### Aim of the exercise
The full listing below should be returned without a single change.

◆ ◆ ◆ ◆

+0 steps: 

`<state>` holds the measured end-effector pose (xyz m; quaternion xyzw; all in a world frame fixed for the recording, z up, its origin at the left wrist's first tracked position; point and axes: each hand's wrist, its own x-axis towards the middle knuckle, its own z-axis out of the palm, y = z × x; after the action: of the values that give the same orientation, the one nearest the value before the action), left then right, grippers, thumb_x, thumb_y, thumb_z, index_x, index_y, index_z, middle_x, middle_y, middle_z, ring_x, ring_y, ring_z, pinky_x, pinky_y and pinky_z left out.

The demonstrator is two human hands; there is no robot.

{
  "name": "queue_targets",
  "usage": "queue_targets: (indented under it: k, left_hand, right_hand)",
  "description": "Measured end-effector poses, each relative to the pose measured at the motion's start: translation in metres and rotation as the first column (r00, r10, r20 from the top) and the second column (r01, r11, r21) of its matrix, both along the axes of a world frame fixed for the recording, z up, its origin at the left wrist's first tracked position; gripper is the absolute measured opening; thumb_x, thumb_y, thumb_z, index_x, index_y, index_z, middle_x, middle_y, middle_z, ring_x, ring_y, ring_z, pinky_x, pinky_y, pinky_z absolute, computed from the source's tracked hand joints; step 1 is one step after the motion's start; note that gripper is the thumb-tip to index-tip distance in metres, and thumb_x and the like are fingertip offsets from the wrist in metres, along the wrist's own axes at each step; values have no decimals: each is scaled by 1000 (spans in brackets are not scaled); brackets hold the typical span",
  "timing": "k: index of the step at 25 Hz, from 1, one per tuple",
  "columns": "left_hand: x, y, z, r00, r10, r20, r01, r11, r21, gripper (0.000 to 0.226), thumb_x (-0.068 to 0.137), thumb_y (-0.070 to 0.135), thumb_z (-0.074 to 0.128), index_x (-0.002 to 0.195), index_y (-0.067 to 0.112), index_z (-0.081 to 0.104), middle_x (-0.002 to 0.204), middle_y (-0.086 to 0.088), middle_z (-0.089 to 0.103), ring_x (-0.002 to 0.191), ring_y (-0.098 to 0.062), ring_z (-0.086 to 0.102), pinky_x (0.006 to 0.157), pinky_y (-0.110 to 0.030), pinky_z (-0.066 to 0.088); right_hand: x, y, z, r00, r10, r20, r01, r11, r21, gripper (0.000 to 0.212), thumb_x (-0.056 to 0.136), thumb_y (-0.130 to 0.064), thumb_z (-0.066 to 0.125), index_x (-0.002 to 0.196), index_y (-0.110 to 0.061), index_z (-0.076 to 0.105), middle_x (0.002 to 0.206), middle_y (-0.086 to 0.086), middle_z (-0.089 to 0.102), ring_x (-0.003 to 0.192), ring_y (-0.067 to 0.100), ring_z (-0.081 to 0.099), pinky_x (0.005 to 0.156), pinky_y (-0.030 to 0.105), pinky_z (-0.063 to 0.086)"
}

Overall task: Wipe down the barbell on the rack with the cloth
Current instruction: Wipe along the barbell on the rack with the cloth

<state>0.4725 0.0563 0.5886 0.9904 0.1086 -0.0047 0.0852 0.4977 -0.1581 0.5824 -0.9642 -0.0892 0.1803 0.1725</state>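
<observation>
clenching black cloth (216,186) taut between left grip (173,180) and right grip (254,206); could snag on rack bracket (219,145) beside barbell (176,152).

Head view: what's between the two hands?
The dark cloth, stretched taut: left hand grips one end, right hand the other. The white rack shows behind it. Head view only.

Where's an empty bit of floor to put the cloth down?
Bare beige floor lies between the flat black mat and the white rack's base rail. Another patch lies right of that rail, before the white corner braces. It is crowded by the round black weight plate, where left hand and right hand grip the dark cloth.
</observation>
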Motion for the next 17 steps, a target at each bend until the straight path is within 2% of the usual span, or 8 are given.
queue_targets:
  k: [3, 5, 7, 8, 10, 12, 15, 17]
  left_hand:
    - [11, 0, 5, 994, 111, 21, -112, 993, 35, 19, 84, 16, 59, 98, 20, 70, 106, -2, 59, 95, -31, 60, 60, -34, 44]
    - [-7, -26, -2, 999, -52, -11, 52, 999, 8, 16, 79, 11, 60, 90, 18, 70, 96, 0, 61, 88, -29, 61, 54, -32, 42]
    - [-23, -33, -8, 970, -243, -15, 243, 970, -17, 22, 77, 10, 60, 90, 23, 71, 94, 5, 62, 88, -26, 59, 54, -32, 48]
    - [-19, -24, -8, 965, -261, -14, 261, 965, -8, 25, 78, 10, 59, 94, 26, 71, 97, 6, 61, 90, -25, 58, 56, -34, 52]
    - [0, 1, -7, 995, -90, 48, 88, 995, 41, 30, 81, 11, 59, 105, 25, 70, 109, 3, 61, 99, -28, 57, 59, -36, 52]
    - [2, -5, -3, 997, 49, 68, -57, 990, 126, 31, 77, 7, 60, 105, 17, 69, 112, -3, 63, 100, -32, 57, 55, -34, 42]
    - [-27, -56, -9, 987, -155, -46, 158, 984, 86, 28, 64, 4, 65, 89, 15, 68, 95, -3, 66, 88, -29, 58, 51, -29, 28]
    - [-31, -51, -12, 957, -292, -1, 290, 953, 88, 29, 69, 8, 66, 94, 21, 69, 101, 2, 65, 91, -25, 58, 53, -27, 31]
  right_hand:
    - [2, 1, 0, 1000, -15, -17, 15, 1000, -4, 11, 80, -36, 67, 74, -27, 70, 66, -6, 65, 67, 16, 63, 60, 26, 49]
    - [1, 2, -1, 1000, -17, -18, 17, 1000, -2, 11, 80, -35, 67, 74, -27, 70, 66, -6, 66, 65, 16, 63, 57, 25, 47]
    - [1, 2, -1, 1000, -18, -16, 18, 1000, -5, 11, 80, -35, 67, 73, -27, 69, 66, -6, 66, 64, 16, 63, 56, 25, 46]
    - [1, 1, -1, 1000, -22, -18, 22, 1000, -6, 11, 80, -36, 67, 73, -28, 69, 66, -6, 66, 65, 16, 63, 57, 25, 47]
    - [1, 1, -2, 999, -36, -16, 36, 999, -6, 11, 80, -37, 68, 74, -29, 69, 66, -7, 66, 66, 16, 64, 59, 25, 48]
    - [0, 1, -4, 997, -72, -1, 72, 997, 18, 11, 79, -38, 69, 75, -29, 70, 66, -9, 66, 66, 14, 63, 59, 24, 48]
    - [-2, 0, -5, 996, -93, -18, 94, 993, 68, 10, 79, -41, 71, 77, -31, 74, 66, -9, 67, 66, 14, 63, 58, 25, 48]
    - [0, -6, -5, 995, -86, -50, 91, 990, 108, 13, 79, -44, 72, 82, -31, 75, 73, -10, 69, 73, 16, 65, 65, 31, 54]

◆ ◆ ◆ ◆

### Exercise result
+0 steps: 

`<state>` holds the measured end-effector pose (xyz m; quaternion xyzw; all in a world frame fixed for the recording, z up, its origin at the left wrist's first tracked position; point and axes: each hand's wrist, its own x-axis towards the middle knuckle, its own z-axis out of the palm, y = z × x; after the action: of the values that give the same orientation, the one nearest the value before the action), left then right, grippers, thumb_x, thumb_y, thumb_z, index_x, index_y, index_z, middle_x, middle_y, middle_z, ring_x, ring_y, ring_z, pinky_x, pinky_y and pinky_z left out.

The demonstrator is two human hands; there is no robot.

{
  "name": "queue_targets",
  "usage": "queue_targets: (indented under it: k, left_hand, right_hand)",
  "description": "Measured end-effector poses, each relative to the pose measured at the motion's start: translation in metres and rotation as the first column (r00, r10, r20 from the top) and the second column (r01, r11, r21) of its matrix, both along the axes of a world frame fixed for the recording, z up, its origin at the left wrist's first tracked position; gripper is the absolute measured opening; thumb_x, thumb_y, thumb_z, index_x, index_y, index_z, middle_x, middle_y, middle_z, ring_x, ring_y, ring_z, pinky_x, pinky_y, pinky_z absolute, computed from the source's tracked hand joints; step 1 is one step after the motion's start; note that gripper is the thumb-tip to index-tip distance in metres, and thumb_x and the like are fingertip offsets from the wrist in metres, along the wrist's own axes at each step; values have no decimals: each is scaled by 1000 (spans in brackets are not scaled); brackets hold the typical span",
  "timing": "k: index of the step at 25 Hz, from 1, one per tuple",
  "columns": "left_hand: x, y, z, r00, r10, r20, r01, r11, r21, gripper (0.000 to 0.226), thumb_x (-0.068 to 0.137), thumb_y (-0.070 to 0.135), thumb_z (-0.074 to 0.128), index_x (-0.002 to 0.195), index_y (-0.067 to 0.112), index_z (-0.081 to 0.104), middle_x (-0.002 to 0.204), middle_y (-0.086 to 0.088), middle_z (-0.089 to 0.103), ring_x (-0.002 to 0.191), ring_y (-0.098 to 0.062), ring_z (-0.086 to 0.102), pinky_x (0.006 to 0.157), pinky_y (-0.110 to 0.030), pinky_z (-0.066 to 0.088); right_hand: x, y, z, r00, r10, r20, r01, r11, r21, gripper (0.000 to 0.212), thumb_x (-0.056 to 0.136), thumb_y (-0.130 to 0.064), thumb_z (-0.066 to 0.125), index_x (-0.002 to 0.196), index_y (-0.110 to 0.061), index_z (-0.076 to 0.105), middle_x (0.002 to 0.206), middle_y (-0.086 to 0.086), middle_z (-0.089 to 0.102), ring_x (-0.003 to 0.192), ring_y (-0.067 to 0.100), ring_z (-0.081 to 0.099), pinky_x (0.005 to 0.156), pinky_y (-0.030 to 0.105), pinky_z (-0.063 to 0.086)"
}

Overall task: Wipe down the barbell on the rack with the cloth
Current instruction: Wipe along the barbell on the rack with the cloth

<state>0.4725 0.0563 0.5886 0.9904 0.1086 -0.0047 0.0852 0.4977 -0.1581 0.5824 -0.9642 -0.0892 0.1803 0.1725</state>
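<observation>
clenching black cloth (216,186) taut between left grip (173,180) and right grip (254,206); could snag on rack bracket (219,145) beside barbell (176,152).

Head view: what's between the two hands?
The dark cloth, stretched taut: left hand grips one end, right hand the other. The white rack shows behind it. Head view only.

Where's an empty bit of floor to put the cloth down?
Bare beige floor lies between the flat black mat and the white rack's base rail. Another patch lies right of that rail, before the white corner braces. It is crowded by the round black weight plate, where left hand and right hand grip the dark cloth.
</observation>
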Motion for the next 17 steps, a target at each bend until the straight path is within 2% of the usual span, or 8 are given.
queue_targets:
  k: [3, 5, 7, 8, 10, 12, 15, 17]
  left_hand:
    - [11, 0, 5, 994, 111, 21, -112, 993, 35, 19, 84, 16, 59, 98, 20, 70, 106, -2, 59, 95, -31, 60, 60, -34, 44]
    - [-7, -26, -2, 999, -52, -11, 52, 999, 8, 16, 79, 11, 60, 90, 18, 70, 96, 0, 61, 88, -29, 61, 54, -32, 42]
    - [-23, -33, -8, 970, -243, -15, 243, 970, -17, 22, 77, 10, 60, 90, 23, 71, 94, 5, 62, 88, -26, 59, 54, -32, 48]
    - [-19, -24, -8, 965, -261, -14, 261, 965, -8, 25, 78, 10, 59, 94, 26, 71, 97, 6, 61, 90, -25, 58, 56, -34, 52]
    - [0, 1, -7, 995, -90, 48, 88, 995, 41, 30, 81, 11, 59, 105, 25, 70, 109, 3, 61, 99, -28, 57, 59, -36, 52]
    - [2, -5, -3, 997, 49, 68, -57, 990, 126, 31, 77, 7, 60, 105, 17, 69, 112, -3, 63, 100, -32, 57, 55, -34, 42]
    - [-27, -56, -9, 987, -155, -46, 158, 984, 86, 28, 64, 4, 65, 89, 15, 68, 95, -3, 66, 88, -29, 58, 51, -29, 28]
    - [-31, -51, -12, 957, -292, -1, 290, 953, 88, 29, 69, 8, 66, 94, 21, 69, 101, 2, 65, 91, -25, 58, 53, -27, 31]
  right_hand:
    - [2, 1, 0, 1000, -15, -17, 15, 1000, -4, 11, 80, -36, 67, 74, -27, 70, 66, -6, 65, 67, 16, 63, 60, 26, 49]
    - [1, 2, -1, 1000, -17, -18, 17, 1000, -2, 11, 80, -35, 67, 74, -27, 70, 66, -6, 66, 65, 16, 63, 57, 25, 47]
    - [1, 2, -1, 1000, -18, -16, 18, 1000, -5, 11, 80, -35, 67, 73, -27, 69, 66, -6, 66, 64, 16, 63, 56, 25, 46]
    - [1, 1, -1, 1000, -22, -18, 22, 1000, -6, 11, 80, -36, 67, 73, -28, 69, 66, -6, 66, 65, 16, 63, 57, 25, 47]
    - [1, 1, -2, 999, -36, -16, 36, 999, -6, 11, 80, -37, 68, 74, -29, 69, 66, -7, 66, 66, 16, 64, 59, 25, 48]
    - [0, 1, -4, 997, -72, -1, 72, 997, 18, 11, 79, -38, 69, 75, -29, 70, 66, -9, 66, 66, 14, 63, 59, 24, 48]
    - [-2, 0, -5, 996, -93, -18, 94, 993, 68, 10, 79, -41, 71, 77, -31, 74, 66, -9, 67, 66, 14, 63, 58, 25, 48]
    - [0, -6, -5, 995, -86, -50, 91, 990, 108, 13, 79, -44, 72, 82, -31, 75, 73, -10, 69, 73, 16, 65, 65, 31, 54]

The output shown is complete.